Lightning Sucks, But It Could Help Build a Bitcoin Economy
“Profit is a bug.”
That’s according to Lightning Network co-creator and Lightning Labs co-founder Tadge Dryja, who spoke earlier this month at Scaling Bitcoin in Tel Aviv.
However, 18 months after the namesake startup released the beta version of LND, Dryja’s sentiment is not stopping nearly a dozen lightning-related firms from pushing toward monetization.
Such is the case with Roy Sheinfeld, CEO of the mobile wallet startup Breez.
Since launching in June, the mobile app’s 11,000 monthly users have conducted 7,367 transactions worth 4.23 bitcoin (roughly $35,000 at today’s price), Sheinfeld told CoinDesk. The app already offers direct integration with Bitrefill and Moonpay, which allows users to pay certain bills and purchase crypto.
Plus, Sheinfeld said he plans to expand the startup to follow the Internet Service Provider (ISP) model, operating channel connectivity for users as a Lightning Service Provider (LSP). Breez currently dedicates 10 bitcoin to managing channels for users, and Sheinfeld hopes to encourage more startups to do the same.
“I need to form a coalition, to bring more players and to bring more liquidity. You choose a provider, and you can choose multiple providers, so you can choose who you connect to,” Sheinfeld said at the D&DD conference in Tel Aviv earlier this month, adding:
“I think we can make money by providing channels as a free service then provide premium services for more reliability, more capacity, stuff like that.”
On one hand, lightning-centric payment startups like Bottle Pay continue to attract interest from venture capitalists. Likewise, the lightning payments app Fold just raised $2.5 million to give bitcoiners a chance to spend their crypto at retailers like Target, Macy’s and Domino’s.
But on the other, merchants are still cashing out in fiat and Fold is handling channels on behalf of users. It’s unclear how the economics of such services will play out as usage increases. After all, keeping channels open locks up precious bitcoin.

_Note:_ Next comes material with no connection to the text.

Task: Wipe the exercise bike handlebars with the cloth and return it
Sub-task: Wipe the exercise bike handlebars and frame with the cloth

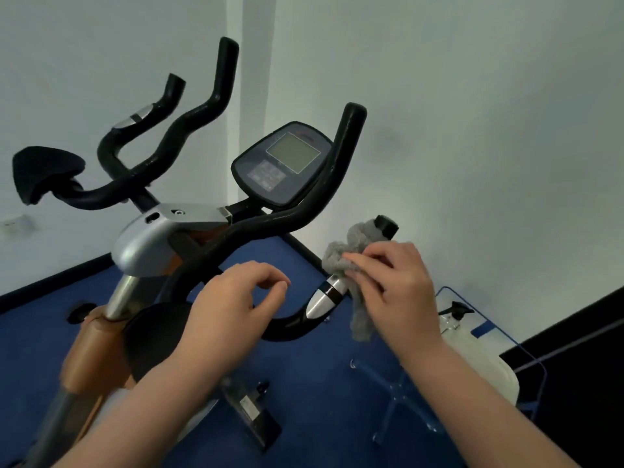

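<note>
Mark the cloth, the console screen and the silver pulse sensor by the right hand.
cloth [359, 241], head view, bunched upper part.
console screen [293, 152], head view, display centre.
silver pulse sensor [319, 300], head view, metal band.

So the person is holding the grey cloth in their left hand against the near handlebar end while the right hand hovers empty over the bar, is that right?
Not quite: the hands are swapped. In the head view the right hand holds the grey cloth against the near handlebar end, and the left hand hovers empty over the bar, fingers loosely curled.

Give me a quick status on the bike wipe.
Right hand grips cloth around handlebar end. Left hand hovering, holding nothing. Nothing blocking.
</note>
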Motion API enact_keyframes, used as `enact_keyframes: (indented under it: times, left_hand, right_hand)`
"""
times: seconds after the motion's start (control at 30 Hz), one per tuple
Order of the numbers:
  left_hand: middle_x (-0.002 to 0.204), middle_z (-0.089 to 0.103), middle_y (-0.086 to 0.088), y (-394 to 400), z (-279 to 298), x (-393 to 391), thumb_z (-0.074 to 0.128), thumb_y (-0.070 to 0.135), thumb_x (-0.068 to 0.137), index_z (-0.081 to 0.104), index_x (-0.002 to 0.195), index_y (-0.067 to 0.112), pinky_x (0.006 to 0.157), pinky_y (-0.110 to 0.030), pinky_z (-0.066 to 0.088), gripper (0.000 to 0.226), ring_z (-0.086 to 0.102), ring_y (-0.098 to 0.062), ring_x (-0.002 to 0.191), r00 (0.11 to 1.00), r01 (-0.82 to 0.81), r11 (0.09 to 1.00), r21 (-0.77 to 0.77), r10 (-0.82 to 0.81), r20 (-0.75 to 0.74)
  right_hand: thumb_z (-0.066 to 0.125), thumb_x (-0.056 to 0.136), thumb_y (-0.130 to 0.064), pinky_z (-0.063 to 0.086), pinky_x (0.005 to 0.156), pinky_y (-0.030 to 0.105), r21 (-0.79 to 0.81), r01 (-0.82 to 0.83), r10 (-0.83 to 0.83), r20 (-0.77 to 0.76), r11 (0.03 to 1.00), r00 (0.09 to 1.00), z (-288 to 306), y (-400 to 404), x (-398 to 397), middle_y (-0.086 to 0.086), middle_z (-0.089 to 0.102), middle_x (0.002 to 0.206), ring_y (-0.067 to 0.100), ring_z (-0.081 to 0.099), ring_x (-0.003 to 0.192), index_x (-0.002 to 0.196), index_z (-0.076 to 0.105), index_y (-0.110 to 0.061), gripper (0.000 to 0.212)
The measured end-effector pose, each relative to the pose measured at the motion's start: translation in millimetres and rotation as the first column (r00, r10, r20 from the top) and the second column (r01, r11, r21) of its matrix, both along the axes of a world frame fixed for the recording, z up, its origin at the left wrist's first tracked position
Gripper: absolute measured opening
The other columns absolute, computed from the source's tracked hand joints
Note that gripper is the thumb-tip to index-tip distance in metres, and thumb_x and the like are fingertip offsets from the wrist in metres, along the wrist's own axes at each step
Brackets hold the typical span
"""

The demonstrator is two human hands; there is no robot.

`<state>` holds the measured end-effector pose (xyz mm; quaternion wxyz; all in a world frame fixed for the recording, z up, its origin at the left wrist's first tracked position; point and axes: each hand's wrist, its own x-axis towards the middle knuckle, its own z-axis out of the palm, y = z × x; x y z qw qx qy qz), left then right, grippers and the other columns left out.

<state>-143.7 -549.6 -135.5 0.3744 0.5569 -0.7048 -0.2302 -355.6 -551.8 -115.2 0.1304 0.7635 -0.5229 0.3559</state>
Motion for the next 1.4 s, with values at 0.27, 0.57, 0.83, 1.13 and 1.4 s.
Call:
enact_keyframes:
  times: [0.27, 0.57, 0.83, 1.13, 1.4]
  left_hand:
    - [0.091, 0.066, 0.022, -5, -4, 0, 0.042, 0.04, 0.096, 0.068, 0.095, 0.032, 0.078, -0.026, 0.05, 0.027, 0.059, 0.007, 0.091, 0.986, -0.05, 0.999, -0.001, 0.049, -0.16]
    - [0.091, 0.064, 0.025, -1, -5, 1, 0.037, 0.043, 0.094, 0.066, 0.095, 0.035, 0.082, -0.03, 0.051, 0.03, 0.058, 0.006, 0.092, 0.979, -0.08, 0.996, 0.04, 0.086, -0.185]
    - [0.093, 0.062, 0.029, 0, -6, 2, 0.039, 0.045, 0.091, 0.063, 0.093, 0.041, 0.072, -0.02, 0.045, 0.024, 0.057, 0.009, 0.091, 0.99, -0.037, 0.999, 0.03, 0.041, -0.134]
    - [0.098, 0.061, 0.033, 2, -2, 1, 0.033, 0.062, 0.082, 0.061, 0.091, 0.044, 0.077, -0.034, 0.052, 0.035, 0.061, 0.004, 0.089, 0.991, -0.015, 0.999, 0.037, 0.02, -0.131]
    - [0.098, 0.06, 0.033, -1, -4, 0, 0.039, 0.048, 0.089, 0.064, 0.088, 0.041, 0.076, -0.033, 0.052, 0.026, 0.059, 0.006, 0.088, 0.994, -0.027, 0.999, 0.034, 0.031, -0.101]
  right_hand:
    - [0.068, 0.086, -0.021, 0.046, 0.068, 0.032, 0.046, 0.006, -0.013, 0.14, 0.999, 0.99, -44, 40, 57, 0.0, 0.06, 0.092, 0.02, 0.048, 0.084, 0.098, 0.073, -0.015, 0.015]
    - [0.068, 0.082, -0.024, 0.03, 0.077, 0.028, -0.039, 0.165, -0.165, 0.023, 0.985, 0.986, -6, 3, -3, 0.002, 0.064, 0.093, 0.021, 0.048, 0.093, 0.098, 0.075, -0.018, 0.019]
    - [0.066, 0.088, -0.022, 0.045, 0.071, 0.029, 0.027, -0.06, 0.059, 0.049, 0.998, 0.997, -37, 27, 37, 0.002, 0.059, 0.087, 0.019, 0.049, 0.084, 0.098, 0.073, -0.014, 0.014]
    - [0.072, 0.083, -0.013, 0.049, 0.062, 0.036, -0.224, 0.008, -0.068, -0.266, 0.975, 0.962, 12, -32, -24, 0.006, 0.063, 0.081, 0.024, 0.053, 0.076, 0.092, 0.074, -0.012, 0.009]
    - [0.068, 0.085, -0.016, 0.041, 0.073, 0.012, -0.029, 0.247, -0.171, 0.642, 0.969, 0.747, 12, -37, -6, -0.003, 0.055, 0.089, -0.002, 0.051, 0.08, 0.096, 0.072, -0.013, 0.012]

As such, the jury is still out on whether Sheinfeld’s vision of building a “lightning economy” over the next five years is remotely probable.
Competing visions
Although some hobbyist node operators currently make a few dollars a month in bitcoin, via routing fees, Lightning co-creator Dryja told CoinDesk that providing such services probably won’t be a profitable business model, even if adoption increases.
Dryja stopped working on the open-source lightning project last year, because he felt the current development process, spearheaded by Lightning Labs and Blockstream, diverged from his vision for the bitcoin scaling solution.

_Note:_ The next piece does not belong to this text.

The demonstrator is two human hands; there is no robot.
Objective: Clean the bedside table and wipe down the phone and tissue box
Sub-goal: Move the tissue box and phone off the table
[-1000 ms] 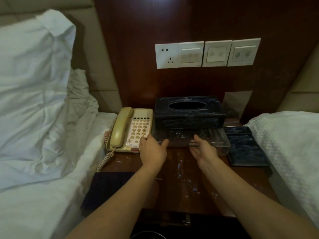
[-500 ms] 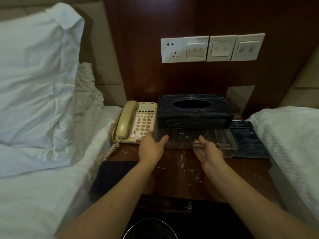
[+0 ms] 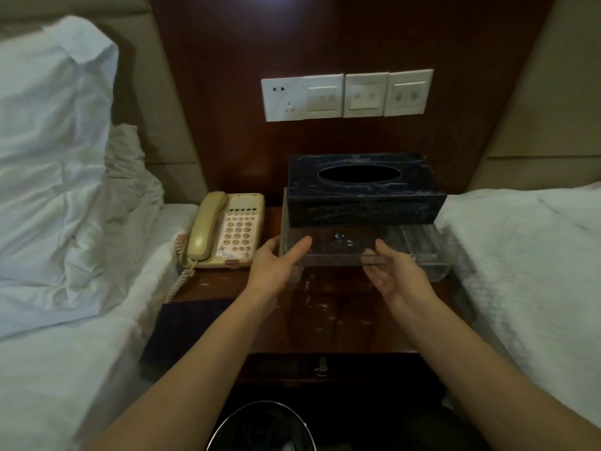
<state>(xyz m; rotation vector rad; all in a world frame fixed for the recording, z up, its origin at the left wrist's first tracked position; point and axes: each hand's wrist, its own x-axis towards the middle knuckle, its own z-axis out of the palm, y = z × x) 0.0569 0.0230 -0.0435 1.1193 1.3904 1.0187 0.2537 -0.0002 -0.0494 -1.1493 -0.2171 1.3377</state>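
As the surface [image 3: 328, 307] shows white specks and smears and no cloth is in either hand, the cleaning looks hardly begun; phone [image 3: 227, 231] sits at left, tissue box [image 3: 364, 190] on a clear tray [image 3: 419, 252], both prob. unwiped. Left hand [image 3: 276, 266] holds the tray's left end, fingers behind it; right hand [image 3: 395, 271] pinches its front edge. The tray's far right end, by the bed [image 3: 533, 255], is hard to make out, and the bin [image 3: 260, 428] is cut off at the bottom.

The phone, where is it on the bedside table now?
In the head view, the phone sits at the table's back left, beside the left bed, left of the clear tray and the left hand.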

From his perspective, micropayments of just a few cents can’t scale in a secure way. Yet some advocates suggest the network could do this, rather than offering a cheaper way to do a few dollars worth of payments when bitcoin network fees rise.
Regardless of technical disagreements, Lightning Labs CTO Olaoluwa Osuntokun told CoinDesk he imagines a “closed economy” with people both paying and receiving money through lightning, especially payments like hourly wages.
While Breez aims to convince other startups to also become LSPs, Lightning Labs is focused on providing software management services to businesses across the bitcoin economy.
“We are an infrastructure provider,” Osuntokun said. “[We build] the tooling, things to run nodes … ways to manage your capital or coins on lightning more effectively, things like that.”
While Lightning Labs has a wallet of its own, Osuntokun said he would encourage others to fork the open-source software and focus on wallets for different use cases. As Osuntokun said:
“In other industries, you have companies like Google that do work on open protocols. … I think it’s good that there are different wallets because maybe some will be for power users, others for tipping. We are doing some user testing ourselves and others are as well.”
User expectations
Speaking of user testing, Dryja said he’s worried developers are focused on “cool, fancy features” without focusing on making a stable network that addresses user needs.
“I totally understand. It’s way more fun to work on cool new cryptography than something boring,” he said. “But I worry the lightning network has been overpromised, like bitcoin.”
Back in 2017, the community feuded over how to scale the network because some users expected bitcoin payments to be practically free and instantaneous. While bitcoin can be cheaper and faster than traditional providers, it is still a real network with real tradeoffs. When activity spiked during the token boom, fees increased and velocity slowed. Although some applications now allow microtipping, Dryja believes it is unrealistic to advertise that as an inherent capacity without security tradeoffs.
“I’m worried about that type of social thing happening again with lightning,” he said, speaking of the community divide and subsequent [bitcoin cash] fork. “That’s one of the reasons I don’t work at Lightning Labs anymore.”
There’s a long way to go until LSPs could serve merchants outside the tech industry. Lightning invoices generally expire after an hour, which requires the buyer and seller to coordinate, and don’t offer simplified information about the transaction itself for tax records. That means premium services may need to include both channel and invoice management. So far, such considerations generally take a backseat to stable connections with two-way liquidity, a challenge in itself.
In the meantime, Sheinfeld said Breez is working on a lightning-friendly point of sale device for merchants.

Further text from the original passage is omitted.